PE5, PE6, PE7 and PE8 are configured as route reflector clients of RR1 and RR2. Each of these PE’s has a BGP session to both RR1 and RR2. RR1 and RR2 are BGP route reflectors configured within a cluster-ID for redundancy. To prevent loops a cluster-id of 1.1.1.1 is implemented. They reflect routes from PE5, PE6, PE7 and PE8, not PE1, PE2, PE3 and PE4.

The main configuration points for a route reflector design are on the actual route reflectors; RR1 and RR2. The configuration commands on the PE’s stay the same but the only difference is that they have single BGP peering to the route reflectors and not each other.

Similar, to the PE devices, the route reflector sources the TCP session from the loopback100, specifies the remote AS number to highlight if this is an IBGP or EBG session. The cluster-ID is used to prevent loops as the bottom half PE’s peer with two route reflectors.

router bgp 200 bgp cluster-id 1.1.1.1 bgp log-neighbor-changes neighbor 10.10.10.x remote-as 200 neighbor 10.10.10.x update-source Loopback100

The PE neighbor is activated under the IPv4 address family

address-family ipv4 neighbor 10.10.10.x activate

Finally, the PE neighbor is activated under the VPNv4 address family. The main difference is that the route-reflector-client command is enabled to the neighbor relationship for the PE nodes. This single command enables route reflection capability.

address-family vpnv4 neighbor 10.10.10.x activate neighbor 10.10.10.x send-community both neighbor 10.10.10.x route-reflector-client 

The following displays the PE8 test loopback of 10.10.10.80 within the test VRF PE2. The cluster-id of 1.1.1.1 is present in the BGP table for that VRF.

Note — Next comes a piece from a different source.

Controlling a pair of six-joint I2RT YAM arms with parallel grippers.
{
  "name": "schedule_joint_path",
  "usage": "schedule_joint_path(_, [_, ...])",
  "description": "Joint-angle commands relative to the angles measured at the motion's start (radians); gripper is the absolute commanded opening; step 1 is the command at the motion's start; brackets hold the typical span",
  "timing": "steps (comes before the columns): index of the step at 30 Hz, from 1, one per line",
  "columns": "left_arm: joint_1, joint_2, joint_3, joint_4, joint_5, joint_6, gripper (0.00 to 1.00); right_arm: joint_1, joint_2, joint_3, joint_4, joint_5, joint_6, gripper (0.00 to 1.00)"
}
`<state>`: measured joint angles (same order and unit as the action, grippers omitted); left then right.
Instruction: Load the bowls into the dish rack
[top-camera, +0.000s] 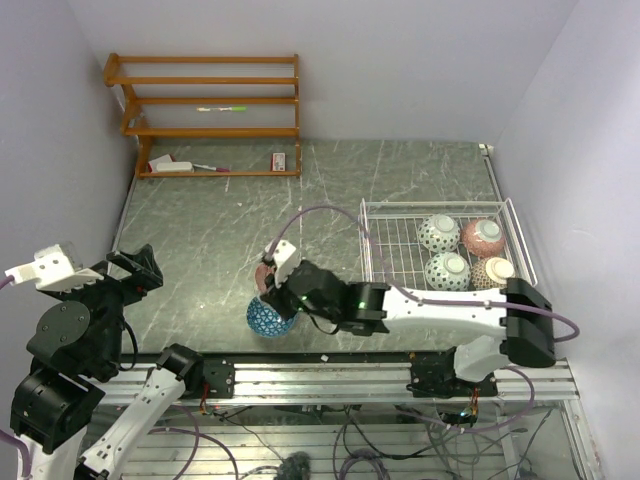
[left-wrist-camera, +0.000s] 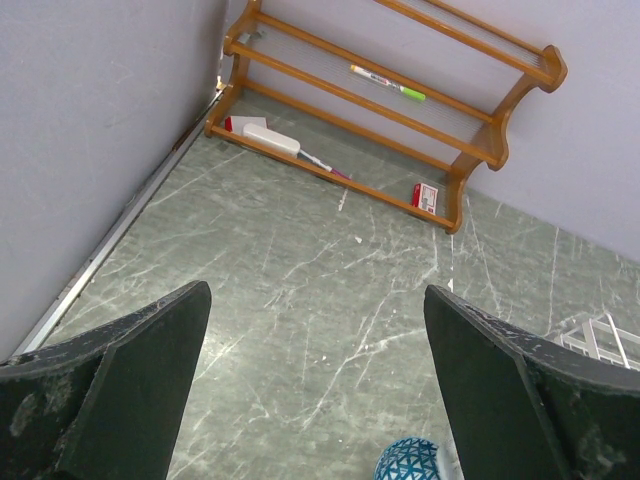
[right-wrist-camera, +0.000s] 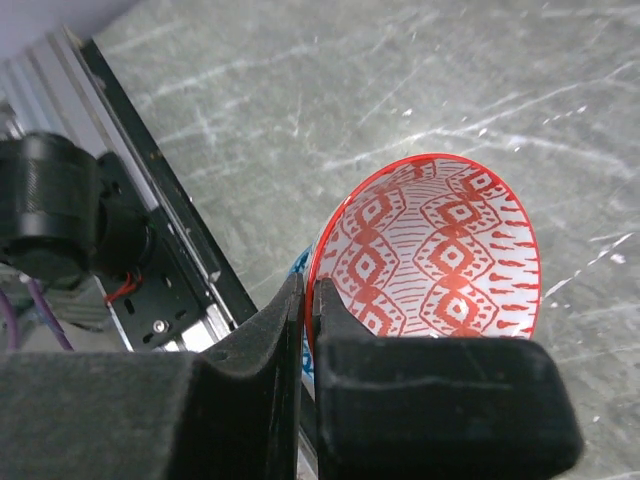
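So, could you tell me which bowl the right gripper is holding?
The red-patterned bowl, pinched at its rim by the right gripper. The blue bowl sits on the table; four others lie upturned in the dish rack.

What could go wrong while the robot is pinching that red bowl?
The right gripper pinches only the thin rim of the red bowl, so it might slip out. The blue bowl sits right beside it and could get bumped. The dish rack already holds four bowls, so they might clink.
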<state>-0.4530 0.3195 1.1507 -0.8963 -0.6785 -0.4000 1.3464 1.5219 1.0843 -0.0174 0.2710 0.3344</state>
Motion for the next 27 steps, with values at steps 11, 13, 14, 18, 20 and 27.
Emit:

RR3 is a standalone IPv6 route reflector. It interconnects with P1 with IPv4 addressing not IPv6. It does not serve the IPv4 address family and is used for IPv6-only. The send-label command labels IPv6 packets for transportation over an IPv4-only MPLS core. The command is configured on the PE side under the IPv6 address family.

The following snippet displays the additional configuration on PE1 for 6PE functionality. Note the send label command.

address-family ipv6 redistribute connected neighbor 10.10.10.11 activate neighbor 10.10.10.11 send-community extended neighbor 10.10.10.11 send-label

The IPv6 6PE RR has similar configuration to the IPv4 RR, except the IPv6 address family is used, not the IPv4 address family. Note, the 6PE RR does not have any neighbors activated under the IPv4 address family.

The following snippet displays the configuration on RR3 (IPv6 6PE ) for PE1 neighbor relationship.

router bgp 100 bgp log-neighbor-changes no bgp default ipv4-unicast neighbor 10.10.10.1 remote-as 100 neighbor 10.10.10.1 update-source Loopback100  address-family ipv4 exit-address-family  address-family ipv6 neighbor 10.10.10.1 activate neighbor 10.10.10.1 route-reflector-client neighbor 10.10.10.1 send-label

RR3 serves only PE1 and PE2 and implements a mechanism known as 6PE. PE1 and PE2 are chosen as they are physically connected to different P nodes. A trace from PE1 to PE2 displays additional labels added for IPv6 end-to-end reachability. An additional label is assigned to the IPv6 prefix so it can be label switched across the IPv4 MPLS core. If we had configured a mechanism known as 6VPE (VPNv6) we would see a three label stack. However, in the current configuration of 6PE (IPv6 not VPNv6) we have 2 labels; A label to reach the remote PE (assigned by LDP) and another label for the IPv6 prefix (assigned by BGP). These two labels are displayed in the diagram below. - Label 18 and Label 41, representing a two label stack.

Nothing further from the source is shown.